Please reproduce each line of the data below exactly as shown.
[Start of section]
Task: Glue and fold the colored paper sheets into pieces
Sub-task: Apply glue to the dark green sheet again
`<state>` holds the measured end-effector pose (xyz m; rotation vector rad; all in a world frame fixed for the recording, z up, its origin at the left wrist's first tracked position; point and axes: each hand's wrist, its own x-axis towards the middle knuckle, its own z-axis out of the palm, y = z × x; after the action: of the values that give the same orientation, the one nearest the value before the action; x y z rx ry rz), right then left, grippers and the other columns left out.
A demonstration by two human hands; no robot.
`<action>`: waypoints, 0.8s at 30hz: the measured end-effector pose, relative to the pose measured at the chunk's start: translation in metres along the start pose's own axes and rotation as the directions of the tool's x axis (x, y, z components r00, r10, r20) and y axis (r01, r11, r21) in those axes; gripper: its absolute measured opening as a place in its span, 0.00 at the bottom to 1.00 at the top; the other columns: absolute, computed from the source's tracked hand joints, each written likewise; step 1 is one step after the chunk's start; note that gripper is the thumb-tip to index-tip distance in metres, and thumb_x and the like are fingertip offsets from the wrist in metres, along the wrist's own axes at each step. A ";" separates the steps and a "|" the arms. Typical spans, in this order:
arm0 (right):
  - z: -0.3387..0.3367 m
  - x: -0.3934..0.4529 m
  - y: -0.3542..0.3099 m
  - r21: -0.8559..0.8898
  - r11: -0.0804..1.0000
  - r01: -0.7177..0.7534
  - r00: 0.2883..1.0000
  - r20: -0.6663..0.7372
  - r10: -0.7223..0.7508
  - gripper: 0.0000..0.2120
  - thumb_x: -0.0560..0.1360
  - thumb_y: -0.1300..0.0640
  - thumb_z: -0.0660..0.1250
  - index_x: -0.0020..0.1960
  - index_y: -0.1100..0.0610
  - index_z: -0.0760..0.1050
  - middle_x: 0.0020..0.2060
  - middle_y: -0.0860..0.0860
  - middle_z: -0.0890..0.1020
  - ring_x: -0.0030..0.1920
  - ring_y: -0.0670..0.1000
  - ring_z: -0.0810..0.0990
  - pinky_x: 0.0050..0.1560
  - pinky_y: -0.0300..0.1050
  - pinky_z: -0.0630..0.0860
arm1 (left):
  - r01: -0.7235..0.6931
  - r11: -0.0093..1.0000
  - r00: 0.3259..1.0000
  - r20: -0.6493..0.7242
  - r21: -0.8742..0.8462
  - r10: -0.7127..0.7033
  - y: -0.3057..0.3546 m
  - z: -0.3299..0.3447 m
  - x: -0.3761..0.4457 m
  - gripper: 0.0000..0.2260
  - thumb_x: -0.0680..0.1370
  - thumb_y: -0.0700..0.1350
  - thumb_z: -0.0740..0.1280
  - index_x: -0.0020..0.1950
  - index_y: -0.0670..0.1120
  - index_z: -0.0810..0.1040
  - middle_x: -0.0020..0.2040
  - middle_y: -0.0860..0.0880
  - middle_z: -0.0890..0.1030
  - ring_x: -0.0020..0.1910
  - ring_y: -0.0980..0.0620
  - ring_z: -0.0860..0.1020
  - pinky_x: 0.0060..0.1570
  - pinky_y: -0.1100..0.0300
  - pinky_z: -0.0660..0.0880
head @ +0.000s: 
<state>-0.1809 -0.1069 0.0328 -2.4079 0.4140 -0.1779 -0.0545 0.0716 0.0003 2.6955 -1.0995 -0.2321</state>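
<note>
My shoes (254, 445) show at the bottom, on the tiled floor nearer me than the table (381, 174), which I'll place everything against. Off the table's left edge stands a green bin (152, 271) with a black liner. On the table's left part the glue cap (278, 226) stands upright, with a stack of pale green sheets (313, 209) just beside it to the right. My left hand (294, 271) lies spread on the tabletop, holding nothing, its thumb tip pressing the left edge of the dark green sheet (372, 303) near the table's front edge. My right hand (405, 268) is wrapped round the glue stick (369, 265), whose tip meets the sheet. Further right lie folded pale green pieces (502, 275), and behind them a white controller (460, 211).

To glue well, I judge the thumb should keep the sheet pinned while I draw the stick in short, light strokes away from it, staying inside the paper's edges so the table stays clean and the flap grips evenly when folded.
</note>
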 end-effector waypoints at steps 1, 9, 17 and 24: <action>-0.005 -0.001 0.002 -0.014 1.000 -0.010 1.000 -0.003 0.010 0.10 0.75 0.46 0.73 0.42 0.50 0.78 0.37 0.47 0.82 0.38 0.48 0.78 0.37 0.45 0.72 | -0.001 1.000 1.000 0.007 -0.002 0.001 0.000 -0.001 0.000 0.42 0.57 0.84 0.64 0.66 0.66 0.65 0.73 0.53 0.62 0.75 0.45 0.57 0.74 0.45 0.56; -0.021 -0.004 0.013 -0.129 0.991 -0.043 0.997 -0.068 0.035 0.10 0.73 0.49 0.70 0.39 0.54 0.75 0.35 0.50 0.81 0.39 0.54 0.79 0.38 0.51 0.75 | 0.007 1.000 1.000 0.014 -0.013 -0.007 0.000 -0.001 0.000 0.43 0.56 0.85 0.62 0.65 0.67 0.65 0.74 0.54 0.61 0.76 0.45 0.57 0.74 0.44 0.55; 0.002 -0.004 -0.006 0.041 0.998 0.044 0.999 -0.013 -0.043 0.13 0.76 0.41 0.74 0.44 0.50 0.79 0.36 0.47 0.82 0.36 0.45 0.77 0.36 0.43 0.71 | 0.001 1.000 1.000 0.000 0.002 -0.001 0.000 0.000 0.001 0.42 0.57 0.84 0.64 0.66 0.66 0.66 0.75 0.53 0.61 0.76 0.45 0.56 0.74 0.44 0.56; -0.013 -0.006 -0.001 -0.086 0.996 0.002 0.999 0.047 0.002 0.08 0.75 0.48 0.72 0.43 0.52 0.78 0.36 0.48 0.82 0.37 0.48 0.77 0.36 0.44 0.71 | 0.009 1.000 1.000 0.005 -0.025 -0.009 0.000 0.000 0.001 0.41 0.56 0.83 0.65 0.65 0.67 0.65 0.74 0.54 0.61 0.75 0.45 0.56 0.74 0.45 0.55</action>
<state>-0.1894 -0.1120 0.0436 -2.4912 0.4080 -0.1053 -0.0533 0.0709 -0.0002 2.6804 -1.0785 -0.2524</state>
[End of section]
> Task result:
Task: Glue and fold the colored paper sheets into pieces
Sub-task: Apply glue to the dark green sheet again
`<state>` holds the measured end-effector pose (xyz m; rotation vector rad; all in a world frame fixed for the recording, z up, its origin at the left wrist's first tracked position; point and axes: each hand's wrist, its own x-axis towards the middle knuckle, its own z-axis out of the palm, y = z × x; after the action: of the values that give the same orientation, the one nearest the value before the action; x y z rx ry rz), right then left, grippers and the other columns left out.
A demonstration by two human hands; no robot.
`<action>`: waypoints, 0.8s at 30hz: the measured end-effector pose, relative to the pose measured at the chunk's start: translation in metres along the start pose's own axes and rotation as the directions of the tool's x axis (x, y, z components r00, r10, r20) and y axis (r01, r11, r21) in those axes; gripper: its absolute measured opening as a place in its span, 0.00 at the bottom to 1.00 at the top; the other columns: absolute, computed from the source's tracked hand joints, each written likewise; step 1 is one step after the chunk's start; note that gripper is the thumb-tip to index-tip distance in metres, and thumb_x and the like are fingertip offsets from the wrist in metres, along the wrist's own axes at each step. A ";" separates the steps and a "|" the arms. Typical spans, in this order:
arm0 (right):
  - z: -0.3387..0.3367 m
  - x: -0.3934..0.4529 m
  - y: -0.3542..0.3099 m
  - r21: -0.8559..0.8898
  - r11: -0.0804..1.0000
  - r01: -0.7177..0.7534
  - r00: 0.2883..1.0000
  - r20: -0.6663..0.7372
  - r10: -0.7223..0.7508
  - gripper: 0.0000..0.2120
  - thumb_x: -0.0560..0.1360
  - thumb_y: -0.1300..0.0640
  - thumb_z: -0.0660..0.1250
  - index_x: -0.0020..0.1960
  - index_y: -0.1100..0.0610
  - index_z: -0.0760..0.1050
  - middle_x: 0.0020..0.2060
  - middle_y: -0.0860..0.0860
  - middle_z: -0.0890..0.1020
  - ring_x: -0.0030..0.1920
  - ring_y: -0.0670..0.1000
  - ring_z: -0.0810..0.0990
  - pinky_x: 0.0050..0.1560
  - pinky_y: -0.0300..0.1050
  - pinky_z: -0.0630..0.0860
arm1 (left):
  - r01: -0.7235..0.6931
  - r11: -0.0093..1.0000
  - r00: 0.3259..1.0000
  - r20: -0.6493..0.7242
  - r21: -0.8742..0.8462
  - r10: -0.7127..0.7033
  - y: -0.3057..0.3546 m
  - z: -0.3299..0.3447 m
  - x: -0.3761..0.4457 m
  - gripper: 0.0000..0.2260
  - thumb_x: -0.0680..0.1370
  - thumb_y: -0.0700..0.1350
  - thumb_z: -0.0740..0.1280
  - index_x: -0.0020..0.1950
  - index_y: -0.0670..0.1120
  - index_z: -0.0810..0.1040
  - middle_x: -0.0020..0.2040
  - middle_y: -0.0860..0.0880
  - middle_z: -0.0890..0.1030
  - ring_x: -0.0020..0.1910
  - ring_y: -0.0980..0.0620
  - ring_z: -0.0860..0.1020
  - pinky_x: 0.0060..0.1570
  - pinky_y: -0.1100..0.0300
  - pinky_z: -0.0660..0.0880
head @ +0.000s: 
<state>-0.1809 -0.1069 0.0328 -2.4079 0.4140 -0.1779 -0.0545 0.0716 0.0003 2.6955 -1.0995 -0.2321</state>
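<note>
My shoes (254, 445) show at the bottom, on the tiled floor nearer me than the table (381, 174), which I'll place everything against. Off the table's left edge stands a green bin (152, 271) with a black liner. On the table's left part the glue cap (278, 226) stands upright, with a stack of pale green sheets (313, 209) just beside it to the right. My left hand (294, 271) lies spread on the tabletop, holding nothing, its thumb tip pressing the left edge of the dark green sheet (372, 303) near the table's front edge. My right hand (405, 268) is wrapped round the glue stick (369, 265), whose tip meets the sheet. Further right lie folded pale green pieces (502, 275), and behind them a white controller (460, 211).

To glue well, I judge the thumb should keep the sheet pinned while I draw the stick in short, light strokes away from it, staying inside the paper's edges so the table stays clean and the flap grips evenly when folded.
</note>
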 end-effector waypoints at steps 1, 9, 17 and 24: <action>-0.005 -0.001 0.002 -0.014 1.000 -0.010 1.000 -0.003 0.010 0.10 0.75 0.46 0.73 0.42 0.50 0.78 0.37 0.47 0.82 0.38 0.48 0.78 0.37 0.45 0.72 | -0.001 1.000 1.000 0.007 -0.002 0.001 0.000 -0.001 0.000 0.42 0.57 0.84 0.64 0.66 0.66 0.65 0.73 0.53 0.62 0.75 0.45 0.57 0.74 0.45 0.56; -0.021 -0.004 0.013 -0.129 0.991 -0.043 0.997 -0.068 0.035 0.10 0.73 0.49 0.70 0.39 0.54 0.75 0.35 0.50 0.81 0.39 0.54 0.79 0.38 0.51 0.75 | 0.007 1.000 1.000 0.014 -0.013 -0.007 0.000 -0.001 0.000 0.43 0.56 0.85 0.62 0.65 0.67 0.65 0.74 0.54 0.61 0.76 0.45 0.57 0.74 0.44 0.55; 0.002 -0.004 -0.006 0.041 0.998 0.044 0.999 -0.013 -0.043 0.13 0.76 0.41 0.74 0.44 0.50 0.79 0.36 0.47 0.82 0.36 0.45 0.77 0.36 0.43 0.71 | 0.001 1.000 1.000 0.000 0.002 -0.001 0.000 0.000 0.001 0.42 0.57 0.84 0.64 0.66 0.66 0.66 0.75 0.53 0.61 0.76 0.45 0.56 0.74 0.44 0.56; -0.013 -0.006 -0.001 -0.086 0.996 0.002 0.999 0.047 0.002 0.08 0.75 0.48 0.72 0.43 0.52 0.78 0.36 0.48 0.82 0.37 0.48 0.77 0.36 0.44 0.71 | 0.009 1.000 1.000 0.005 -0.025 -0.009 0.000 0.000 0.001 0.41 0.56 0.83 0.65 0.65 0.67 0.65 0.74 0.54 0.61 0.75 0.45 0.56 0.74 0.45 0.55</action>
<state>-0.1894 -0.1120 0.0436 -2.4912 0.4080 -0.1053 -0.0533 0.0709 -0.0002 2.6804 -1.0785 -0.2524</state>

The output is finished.